[PROBLEM TO WORK ON] Each line from the first down to the one containing "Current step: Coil" should be returned exactly as it appears below.

-------- DATASET CONTENT

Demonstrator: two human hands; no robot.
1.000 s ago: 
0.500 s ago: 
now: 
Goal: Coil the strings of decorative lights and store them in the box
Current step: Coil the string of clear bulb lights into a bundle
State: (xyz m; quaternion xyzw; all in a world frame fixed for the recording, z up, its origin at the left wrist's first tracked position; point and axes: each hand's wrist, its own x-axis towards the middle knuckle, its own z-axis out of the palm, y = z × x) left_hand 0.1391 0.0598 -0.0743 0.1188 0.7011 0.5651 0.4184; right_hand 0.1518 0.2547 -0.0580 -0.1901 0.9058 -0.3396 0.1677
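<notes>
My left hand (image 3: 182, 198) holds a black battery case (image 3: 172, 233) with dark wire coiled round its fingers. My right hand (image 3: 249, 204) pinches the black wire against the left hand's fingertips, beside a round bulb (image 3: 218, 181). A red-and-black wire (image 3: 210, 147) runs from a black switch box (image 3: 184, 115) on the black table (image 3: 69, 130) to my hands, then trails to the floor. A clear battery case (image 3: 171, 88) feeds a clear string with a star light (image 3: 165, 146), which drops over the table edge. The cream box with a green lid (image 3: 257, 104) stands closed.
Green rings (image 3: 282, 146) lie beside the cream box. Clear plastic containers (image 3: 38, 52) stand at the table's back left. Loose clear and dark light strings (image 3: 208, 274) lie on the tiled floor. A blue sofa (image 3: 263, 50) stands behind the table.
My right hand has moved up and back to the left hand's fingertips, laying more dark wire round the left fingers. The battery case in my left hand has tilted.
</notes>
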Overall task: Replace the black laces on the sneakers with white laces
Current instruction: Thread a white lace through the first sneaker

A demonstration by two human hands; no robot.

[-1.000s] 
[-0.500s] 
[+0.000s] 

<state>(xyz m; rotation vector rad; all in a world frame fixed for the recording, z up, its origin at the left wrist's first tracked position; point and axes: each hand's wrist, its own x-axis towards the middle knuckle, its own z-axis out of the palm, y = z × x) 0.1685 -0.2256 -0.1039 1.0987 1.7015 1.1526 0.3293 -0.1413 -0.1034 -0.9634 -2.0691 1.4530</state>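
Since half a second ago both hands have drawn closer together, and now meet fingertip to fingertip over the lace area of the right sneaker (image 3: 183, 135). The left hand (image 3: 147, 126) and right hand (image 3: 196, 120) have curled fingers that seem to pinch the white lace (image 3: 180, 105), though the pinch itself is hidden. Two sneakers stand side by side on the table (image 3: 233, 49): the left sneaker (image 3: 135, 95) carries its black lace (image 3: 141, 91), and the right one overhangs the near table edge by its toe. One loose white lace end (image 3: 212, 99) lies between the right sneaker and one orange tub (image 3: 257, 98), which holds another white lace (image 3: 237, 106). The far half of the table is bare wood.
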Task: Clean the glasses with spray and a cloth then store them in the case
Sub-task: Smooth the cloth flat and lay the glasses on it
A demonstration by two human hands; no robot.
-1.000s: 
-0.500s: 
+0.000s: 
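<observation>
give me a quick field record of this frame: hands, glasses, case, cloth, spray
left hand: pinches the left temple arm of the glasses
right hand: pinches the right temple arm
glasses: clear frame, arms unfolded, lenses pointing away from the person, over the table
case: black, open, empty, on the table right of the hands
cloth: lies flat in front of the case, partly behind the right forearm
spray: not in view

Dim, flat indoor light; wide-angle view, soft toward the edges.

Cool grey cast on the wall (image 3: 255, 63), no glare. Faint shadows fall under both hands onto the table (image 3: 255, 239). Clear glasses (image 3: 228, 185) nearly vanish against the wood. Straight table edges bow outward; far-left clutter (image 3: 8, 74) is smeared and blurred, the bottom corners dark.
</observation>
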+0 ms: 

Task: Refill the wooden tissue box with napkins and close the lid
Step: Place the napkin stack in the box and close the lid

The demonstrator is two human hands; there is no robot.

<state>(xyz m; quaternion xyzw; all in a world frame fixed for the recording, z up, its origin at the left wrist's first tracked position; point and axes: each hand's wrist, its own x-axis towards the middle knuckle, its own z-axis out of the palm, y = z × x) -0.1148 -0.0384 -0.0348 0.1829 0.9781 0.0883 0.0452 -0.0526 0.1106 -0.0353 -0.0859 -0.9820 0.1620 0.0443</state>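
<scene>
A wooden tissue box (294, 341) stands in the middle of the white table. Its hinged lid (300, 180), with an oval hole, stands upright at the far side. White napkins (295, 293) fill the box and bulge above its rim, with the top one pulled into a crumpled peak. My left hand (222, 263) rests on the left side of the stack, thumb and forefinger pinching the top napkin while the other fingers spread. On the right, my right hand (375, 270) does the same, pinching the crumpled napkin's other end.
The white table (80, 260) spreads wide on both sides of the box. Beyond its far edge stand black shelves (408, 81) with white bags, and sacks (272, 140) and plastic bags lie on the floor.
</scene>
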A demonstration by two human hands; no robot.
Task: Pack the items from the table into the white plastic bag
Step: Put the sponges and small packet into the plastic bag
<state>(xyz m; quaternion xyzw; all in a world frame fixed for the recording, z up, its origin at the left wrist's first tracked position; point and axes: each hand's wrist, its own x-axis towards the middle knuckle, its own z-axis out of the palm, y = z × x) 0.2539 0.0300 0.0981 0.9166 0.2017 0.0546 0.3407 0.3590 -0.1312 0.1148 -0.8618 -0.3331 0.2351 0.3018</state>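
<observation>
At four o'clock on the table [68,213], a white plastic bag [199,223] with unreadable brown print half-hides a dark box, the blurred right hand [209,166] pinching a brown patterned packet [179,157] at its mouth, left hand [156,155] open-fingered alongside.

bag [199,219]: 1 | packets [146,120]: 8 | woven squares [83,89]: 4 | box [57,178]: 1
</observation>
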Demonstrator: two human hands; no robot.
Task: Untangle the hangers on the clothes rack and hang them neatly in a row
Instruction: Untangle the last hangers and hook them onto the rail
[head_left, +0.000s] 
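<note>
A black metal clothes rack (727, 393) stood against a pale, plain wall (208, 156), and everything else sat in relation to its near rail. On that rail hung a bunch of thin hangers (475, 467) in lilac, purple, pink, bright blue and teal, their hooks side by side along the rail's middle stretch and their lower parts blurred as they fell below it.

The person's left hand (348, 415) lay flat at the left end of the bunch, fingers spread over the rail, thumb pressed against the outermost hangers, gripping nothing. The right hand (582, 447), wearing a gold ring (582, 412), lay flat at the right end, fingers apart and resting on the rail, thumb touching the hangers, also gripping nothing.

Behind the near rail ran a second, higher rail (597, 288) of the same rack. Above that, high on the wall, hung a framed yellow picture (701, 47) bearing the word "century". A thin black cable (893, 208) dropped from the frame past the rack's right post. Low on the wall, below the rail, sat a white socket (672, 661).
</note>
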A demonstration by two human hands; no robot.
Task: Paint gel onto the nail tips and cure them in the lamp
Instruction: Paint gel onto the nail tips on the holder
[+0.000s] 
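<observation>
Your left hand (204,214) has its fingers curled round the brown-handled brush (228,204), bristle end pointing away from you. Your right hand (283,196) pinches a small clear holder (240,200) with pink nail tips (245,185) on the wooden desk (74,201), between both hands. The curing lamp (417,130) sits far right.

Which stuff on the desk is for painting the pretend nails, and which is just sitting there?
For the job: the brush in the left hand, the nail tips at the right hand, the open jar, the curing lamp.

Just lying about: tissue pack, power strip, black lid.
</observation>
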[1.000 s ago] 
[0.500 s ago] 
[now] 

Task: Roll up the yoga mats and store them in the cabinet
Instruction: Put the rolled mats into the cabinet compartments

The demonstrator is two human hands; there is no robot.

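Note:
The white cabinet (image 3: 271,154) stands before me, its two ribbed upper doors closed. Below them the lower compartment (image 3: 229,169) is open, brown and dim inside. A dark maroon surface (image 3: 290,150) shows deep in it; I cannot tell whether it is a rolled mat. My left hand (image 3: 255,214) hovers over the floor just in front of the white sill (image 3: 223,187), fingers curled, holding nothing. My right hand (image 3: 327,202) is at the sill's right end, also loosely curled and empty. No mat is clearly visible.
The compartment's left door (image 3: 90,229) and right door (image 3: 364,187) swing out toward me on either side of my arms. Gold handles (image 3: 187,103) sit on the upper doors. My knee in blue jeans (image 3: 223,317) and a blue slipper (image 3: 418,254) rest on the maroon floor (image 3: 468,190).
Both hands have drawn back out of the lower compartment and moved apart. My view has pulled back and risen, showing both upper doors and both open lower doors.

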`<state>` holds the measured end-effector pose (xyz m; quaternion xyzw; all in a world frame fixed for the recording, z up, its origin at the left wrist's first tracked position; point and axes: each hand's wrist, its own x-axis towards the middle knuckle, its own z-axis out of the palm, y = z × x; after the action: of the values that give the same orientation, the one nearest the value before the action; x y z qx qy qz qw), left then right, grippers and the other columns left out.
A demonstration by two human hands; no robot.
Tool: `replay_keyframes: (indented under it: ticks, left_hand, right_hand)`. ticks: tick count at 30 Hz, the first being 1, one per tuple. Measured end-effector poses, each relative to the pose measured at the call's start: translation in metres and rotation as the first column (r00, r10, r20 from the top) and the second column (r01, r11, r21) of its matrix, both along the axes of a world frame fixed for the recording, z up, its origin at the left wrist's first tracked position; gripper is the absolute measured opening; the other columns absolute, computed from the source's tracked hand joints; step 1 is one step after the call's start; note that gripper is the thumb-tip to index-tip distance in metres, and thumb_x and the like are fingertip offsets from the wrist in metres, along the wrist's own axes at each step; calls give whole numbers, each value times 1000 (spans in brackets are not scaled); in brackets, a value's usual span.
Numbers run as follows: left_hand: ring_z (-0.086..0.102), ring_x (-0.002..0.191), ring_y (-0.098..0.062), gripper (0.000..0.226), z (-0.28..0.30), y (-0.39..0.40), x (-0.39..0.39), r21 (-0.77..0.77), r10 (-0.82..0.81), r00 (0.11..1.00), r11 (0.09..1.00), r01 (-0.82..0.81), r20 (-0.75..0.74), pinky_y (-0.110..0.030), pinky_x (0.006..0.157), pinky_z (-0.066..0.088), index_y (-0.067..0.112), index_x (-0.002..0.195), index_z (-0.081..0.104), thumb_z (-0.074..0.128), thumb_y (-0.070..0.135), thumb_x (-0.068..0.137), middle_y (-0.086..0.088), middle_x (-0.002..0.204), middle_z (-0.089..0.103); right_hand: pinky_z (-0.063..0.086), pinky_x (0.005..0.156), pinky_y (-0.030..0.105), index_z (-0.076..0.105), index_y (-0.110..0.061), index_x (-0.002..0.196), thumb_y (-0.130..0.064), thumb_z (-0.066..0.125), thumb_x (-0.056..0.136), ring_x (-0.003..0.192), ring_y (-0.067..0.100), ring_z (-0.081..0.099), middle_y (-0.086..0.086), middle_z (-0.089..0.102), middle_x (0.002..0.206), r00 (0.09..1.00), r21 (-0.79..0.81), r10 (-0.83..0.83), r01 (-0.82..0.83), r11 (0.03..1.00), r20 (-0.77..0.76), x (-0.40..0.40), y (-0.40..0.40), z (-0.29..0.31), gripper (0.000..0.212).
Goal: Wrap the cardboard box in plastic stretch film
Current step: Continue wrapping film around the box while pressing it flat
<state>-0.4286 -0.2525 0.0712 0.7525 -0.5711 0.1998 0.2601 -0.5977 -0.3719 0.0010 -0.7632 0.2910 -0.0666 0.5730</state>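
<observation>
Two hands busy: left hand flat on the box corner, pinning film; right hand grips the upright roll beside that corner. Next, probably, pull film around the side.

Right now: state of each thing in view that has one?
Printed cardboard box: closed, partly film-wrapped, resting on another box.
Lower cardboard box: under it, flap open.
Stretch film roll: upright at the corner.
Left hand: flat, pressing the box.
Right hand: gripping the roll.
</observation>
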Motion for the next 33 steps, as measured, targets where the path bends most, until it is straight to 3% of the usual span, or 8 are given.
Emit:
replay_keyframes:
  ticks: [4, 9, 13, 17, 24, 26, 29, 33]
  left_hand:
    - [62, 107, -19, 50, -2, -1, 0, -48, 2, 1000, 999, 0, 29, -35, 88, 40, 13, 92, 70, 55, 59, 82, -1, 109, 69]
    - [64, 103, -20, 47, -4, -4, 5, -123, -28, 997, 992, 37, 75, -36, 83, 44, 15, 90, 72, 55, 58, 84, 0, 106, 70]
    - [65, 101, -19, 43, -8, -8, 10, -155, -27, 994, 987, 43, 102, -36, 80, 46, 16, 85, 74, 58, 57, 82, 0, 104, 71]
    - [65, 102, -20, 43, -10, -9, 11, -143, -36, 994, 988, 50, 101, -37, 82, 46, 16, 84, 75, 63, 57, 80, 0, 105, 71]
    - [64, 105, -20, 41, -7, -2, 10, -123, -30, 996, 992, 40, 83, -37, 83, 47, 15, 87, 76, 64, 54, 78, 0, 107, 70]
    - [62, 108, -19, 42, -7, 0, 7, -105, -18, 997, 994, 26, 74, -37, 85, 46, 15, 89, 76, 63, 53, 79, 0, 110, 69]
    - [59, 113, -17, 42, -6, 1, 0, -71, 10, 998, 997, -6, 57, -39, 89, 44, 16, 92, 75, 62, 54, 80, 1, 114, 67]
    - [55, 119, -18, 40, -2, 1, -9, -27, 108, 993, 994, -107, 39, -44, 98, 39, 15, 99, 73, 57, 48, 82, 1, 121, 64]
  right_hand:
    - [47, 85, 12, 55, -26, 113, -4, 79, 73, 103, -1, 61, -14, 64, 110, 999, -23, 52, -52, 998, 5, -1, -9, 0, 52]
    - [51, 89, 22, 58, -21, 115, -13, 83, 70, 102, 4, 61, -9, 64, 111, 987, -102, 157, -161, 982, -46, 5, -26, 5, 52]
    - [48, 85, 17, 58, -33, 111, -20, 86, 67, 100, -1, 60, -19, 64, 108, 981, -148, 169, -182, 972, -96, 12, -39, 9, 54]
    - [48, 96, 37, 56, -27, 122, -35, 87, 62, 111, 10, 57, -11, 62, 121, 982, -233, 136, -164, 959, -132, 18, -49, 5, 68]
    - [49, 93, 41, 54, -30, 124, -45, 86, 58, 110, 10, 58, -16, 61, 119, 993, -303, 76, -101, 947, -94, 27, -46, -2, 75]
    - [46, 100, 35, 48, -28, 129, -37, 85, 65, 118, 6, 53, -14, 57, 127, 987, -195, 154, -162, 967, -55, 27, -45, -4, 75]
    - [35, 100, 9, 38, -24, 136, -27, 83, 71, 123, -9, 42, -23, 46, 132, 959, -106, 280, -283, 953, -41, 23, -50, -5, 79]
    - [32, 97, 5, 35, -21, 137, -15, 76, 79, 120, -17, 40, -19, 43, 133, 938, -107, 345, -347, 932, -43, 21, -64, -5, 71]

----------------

[TASK RESULT]
Demonstrator: two human hands; no robot.
1.000 s ago: 
0.500 s ago: 
now: 
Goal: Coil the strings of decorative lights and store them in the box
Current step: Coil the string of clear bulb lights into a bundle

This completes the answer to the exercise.